The University Record, May 20, 2002

Academy of Arts and Sciences inducts three

By Dana Fair
News and Information Services

Three U-M professors were elected recently to the American Academy of Arts and Sciences. Profs. Bernard Agranoff, Sheldon Danziger and Rebecca Scott were among those fellows and foreign honorary members inducted into the prestigious society, which recognizes individuals who have made significant contributions in scholarly and professional fields.

Agranoff
Agranoff, the Ralph Waldo Gerard Professor of Neurosciences and professor of biological chemistry, has served as the director of the Mental Health Research Institute (MHRI). Under his direction, MHRI earned an international reputation for its groundbreaking work on neuroscience and biological psychiatry. He currently is doing research that involves regeneration in the central nervous system and the brain’s impact on behavioral disorders.

Danziger
Danziger, professor of social work and of public policy, is recognized internationally for his multidisciplinary research and scholarly productivity. Published widely in economics, sociology, social work and public policy journals, he currently directs the Center on Poverty, Risk and Mental Health.

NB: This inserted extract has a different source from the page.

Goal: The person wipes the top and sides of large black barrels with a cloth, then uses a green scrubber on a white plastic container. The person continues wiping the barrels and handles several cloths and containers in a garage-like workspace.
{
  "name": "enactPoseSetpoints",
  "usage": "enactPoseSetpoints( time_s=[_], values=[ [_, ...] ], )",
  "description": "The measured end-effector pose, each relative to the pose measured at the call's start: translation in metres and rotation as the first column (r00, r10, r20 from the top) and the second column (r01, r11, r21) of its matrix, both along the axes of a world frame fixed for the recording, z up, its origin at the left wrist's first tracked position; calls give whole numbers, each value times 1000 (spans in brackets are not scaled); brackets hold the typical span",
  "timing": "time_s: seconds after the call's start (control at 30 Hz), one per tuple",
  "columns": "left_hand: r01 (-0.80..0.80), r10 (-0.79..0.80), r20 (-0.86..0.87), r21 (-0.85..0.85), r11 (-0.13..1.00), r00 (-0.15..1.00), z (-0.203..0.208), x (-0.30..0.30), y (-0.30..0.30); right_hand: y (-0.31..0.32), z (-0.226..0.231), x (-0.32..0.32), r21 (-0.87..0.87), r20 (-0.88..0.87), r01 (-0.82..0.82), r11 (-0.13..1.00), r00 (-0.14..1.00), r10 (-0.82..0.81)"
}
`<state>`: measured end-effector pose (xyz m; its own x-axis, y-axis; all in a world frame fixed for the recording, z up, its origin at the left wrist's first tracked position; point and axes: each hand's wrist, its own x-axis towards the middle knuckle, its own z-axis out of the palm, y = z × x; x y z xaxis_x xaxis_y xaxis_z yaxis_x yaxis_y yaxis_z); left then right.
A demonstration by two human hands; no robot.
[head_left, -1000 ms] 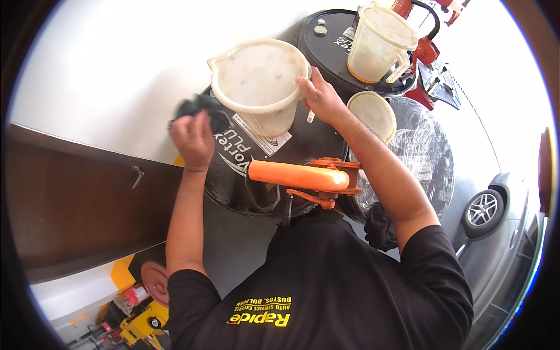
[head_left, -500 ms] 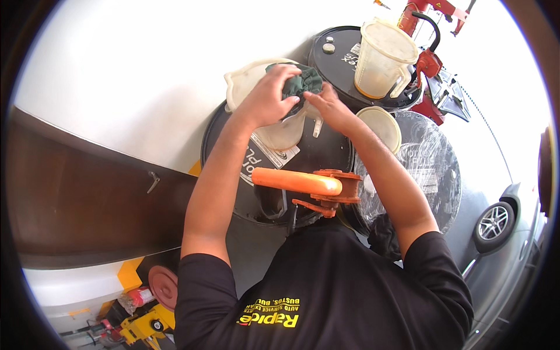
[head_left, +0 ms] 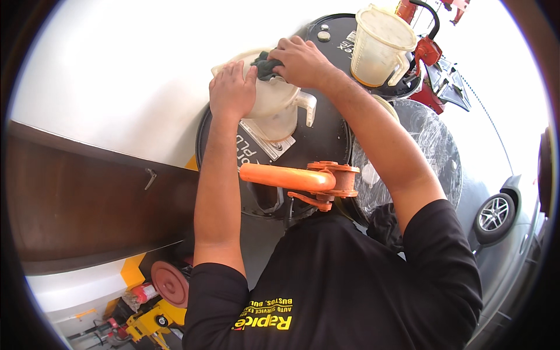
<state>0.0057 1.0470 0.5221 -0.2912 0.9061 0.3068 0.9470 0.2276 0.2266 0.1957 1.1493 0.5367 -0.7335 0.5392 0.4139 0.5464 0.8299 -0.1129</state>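
A translucent white measuring pitcher (head_left: pixel 274 119) stands on a black drum (head_left: pixel 326 137), its handle toward the right. My left hand (head_left: pixel 232 92) grips its left rim, fingers extended along the edge and thumb toward the mouth. A dark green cloth (head_left: pixel 265 65) lies bunched at the pitcher's mouth. Over the rim's far right side, my right hand (head_left: pixel 303 63) is closed on that cloth, pressing it at the opening. The fingertips are partly hidden by the cloth and rim.
An orange hand pump (head_left: pixel 291 177) rises from the near drum. Another pitcher (head_left: pixel 382 49) with amber liquid stands on the far drum (head_left: pixel 332 49). A plastic-wrapped drum (head_left: pixel 429 146) is at right, a grey car (head_left: pixel 507 245) beyond. A brown door (head_left: pixel 99 198) is at left.
My hands have parted from the cloth held between them. The left has moved to the pitcher's left rim; the right keeps the cloth, now against the pitcher's mouth.
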Motion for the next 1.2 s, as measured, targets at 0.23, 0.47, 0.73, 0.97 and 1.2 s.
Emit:
enactPoseSetpoints(
  time_s=[0.23,0.47,0.73,0.97,1.2],
  values=[
    [-46,32,-133,-98,994,991,3,7,-1,-53,-69,66,-368,-512,-108,923,853,-104],
    [-33,18,-158,-95,995,987,-2,3,-1,-56,-68,59,-354,-293,-22,935,952,-89],
    [-23,11,-144,-83,996,989,-3,4,3,-61,-100,73,-199,-395,21,980,913,-100],
    [-24,14,-157,-60,998,987,-5,4,-3,-63,-66,50,-153,-243,148,977,953,-182],
    [-28,24,-162,-20,999,987,-10,5,-3,-49,-123,57,-166,-521,-65,984,853,-32]
  ],
)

Scott, professor of history and former department chair, is a recognized specialist on the history of slavery and emancipation in Latin America and the United States. She is founding director of the Latin American and Caribbean Studies program. In 1997, Scott served as a Cuban history adviser for the film “Amistad.”

Scott
“The American Academy is unique among America’s academies for its breadth and scope,” said Leslie Berlowitz, the academy’s executive officer. Throughout its history, the academy has gathered individuals with diverse perspectives to participate in studies and projects focusing on advancing intellectual thought and constructive action in American society.”

Election to the academy, which was founded in 1780, is highly competitive. Those selected as fellows and foreign honorary members represent the finest minds and most influential leaders from each generation, including George Washington, Ben Franklin, Daniel Webster, Ralph Waldo Emerson, Albert Einstein and Winston Churchill, as well as Nobel laureates and Pulitzer Prize winners. This year’s new members will be welcomed Oct. 5, in Cambridge, Mass.